Canonical and SpacemiT have announced official Ubuntu Linux support for SpacemiT's K3 RISC-V system-on-chip (SoC). The K3 represents a significant milestone as one of the first commercially available SoCs compliant with the RISC-V RVA23 profile. This hardware alignment resolves a critical compatibility gap for Ubuntu's evolving RISC-V strategy. Ubuntu 25.10 (released October 2025) raised its RISC-V baseline requirement to the RVA23 specification, effectively ending support for older RISC-V boards like the SiFive HiFive Unmatched or VisionFive 2 on newer Ubuntu releases. Those devices remain confined to Ubuntu 24.04 LTS.
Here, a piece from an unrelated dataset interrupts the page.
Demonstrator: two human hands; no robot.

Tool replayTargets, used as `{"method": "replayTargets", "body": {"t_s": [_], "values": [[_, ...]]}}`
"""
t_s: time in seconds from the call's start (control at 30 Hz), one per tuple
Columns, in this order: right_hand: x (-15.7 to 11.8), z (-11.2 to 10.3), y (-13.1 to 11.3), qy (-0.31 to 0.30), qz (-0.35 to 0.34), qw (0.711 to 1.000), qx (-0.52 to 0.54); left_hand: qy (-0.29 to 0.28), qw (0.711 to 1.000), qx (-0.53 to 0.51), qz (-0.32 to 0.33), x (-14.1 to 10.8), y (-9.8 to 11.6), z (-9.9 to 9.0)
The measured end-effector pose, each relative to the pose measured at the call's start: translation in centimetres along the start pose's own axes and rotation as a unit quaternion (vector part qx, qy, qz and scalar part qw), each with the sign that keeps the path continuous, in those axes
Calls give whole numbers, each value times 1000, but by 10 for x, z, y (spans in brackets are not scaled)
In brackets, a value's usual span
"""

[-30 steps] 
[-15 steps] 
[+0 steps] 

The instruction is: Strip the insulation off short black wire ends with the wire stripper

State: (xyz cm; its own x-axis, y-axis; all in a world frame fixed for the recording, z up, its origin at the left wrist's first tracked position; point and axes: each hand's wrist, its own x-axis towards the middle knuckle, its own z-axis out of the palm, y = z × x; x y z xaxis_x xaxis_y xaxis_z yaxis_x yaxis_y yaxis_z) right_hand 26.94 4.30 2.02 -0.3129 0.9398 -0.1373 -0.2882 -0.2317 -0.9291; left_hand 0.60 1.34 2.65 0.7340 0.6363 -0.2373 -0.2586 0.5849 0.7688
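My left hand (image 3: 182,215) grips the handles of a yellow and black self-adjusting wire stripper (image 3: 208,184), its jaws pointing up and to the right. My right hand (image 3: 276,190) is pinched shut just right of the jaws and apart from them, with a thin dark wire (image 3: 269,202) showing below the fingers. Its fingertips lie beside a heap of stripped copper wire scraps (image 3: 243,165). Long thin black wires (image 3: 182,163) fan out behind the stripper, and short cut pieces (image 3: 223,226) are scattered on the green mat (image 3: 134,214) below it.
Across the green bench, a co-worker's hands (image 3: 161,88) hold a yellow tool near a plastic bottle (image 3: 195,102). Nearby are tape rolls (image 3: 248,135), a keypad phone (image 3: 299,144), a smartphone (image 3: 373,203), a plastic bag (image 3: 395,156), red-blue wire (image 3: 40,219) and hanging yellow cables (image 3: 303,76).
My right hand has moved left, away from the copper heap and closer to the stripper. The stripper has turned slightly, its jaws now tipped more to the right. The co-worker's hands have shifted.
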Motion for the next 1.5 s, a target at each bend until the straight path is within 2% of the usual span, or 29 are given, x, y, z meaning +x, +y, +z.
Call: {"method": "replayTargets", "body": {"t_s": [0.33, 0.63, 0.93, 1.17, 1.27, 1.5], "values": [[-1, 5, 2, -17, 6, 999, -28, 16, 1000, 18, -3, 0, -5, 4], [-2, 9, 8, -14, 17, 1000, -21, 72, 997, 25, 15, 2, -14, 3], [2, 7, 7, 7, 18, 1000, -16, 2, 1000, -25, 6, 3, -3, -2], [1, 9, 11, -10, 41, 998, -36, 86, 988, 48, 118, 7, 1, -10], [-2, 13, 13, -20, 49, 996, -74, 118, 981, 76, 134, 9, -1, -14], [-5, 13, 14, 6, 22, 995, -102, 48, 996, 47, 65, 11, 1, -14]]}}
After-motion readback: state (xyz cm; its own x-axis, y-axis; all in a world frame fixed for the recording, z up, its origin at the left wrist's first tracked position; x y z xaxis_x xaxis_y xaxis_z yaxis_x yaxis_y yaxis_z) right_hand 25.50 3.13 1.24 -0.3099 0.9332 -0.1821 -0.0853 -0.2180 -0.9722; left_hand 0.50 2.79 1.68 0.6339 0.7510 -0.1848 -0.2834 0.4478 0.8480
The RVA23 profile defines mandatory ISA extensions for RISC-V processors targeting application-class workloads, including Vector 1.0 (V), Bit Manipulation (B), and Scalar Cryptography (K) extensions. Prior to the K3's arrival, Ubuntu 25.10 RISC-V relied heavily on QEMU emulation for testing due to the absence of physical RVA23 hardware. The SpacemiT K3 brings tangible hardware to this ecosystem, featuring eight RVA23-compliant cores clocked up to 2.4 GHz and support for up to 32GB of LPDDR5 memory. Notably, SpacemiT claims a general-purpose AI performance of 60 TOPS (Tera Operations Per Second) for the chip, positioning it for edge computing and embedded AI tasks.
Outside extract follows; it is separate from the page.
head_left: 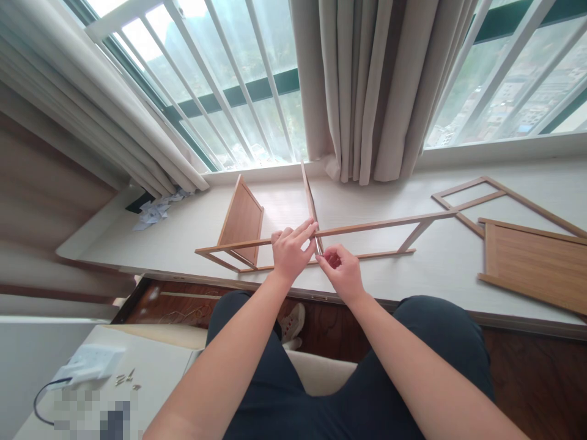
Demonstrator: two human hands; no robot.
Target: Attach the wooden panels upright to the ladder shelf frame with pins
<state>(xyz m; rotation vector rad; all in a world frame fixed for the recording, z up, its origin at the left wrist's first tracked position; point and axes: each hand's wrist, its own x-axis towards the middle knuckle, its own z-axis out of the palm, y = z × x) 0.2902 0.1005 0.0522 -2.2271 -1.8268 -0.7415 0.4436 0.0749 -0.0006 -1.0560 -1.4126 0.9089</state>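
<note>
A wooden frame (380, 225) of thin brown rails stands on the white window ledge, with a solid panel (244, 221) and a second, edge-on wooden piece (307, 186) joined to it or resting against it. My left hand (292, 249) is closed around the upper rail where the edge-on piece meets it. Just right of it, my right hand (340, 269) pinches a thin shiny metal rod (318, 247) against this joint. The rod may be a hex key, but its ends are hidden by my fingers.
More wooden parts lie at the right of the ledge: an open frame (486, 179) and a slatted-edge panel (536, 260). Crumpled paper (153, 212) sits at the left. Several small metal screws (125, 379) lie on a white surface at lower left. Curtains (358, 91) hang behind.
</note>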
Performance Implications The K3's specifications suggest a substantial performance uplift over previous-generation RISC-V silicon:
| Specification | SpacemiT K3 | Typical Previous-Gen RISC-V (e.g., JH7110) |
|---|---|---|
| CPU Cores | 8 (RVA23-compliant) | 4-6 (RV64GC) |
| Max Clock Speed | 2.4 GHz | 1.5 GHz |
| Memory Support | Up to 32GB LPDDR5 | Up to 16GB LPDDR4 |
| AI Performance | 60 TOPS | Not Applicable |
| ISA Profile | RVA23 | RV64GC (Basic) |
The inclusion of the Vector (V) extension is particularly impactful, enabling hardware-accelerated SIMD operations critical for scientific computing, machine learning inference, and media processing. The 60 TOPS AI figure likely leverages this vector unit alongside fixed-function accelerators.
Build Compatibility Guidance For developers and homelab users, this announcement clarifies Ubuntu's RISC-V roadmap:
- Ubuntu 24.04 LTS: Remains the only option for non-RVA23 hardware like SpacemiT's earlier K1 SoC or SiFive boards. Canonical will support this release until April 2029.
- Ubuntu 25.10+: Requires RVA23 compliance. The K3 is currently the only announced production SoC meeting this requirement.
- Ubuntu 26.04 LTS (April 2026): Will fully support K3 hardware out-of-the-box, providing a stable platform for development.
SpacemiT has indicated plans to provide review hardware to press outlets. When available, expect comprehensive benchmarks on Phoronix comparing the K3's real-world Linux performance against ARM and x86 alternatives in workloads like compilation, database operations, and AI inference. For developers eager to experiment, Ubuntu's RISC-V port supports cross-compilation for the K3 today. Hardware availability timelines remain unconfirmed, but interested parties should monitor SpacemiT's official channels for board announcements.
The K3's arrival validates Ubuntu's RVA23 strategy and signals RISC-V's maturation into application-ready territory. With LTS support and modern architectural features, it offers a viable path for developers targeting RISC-V in AI/edge deployments.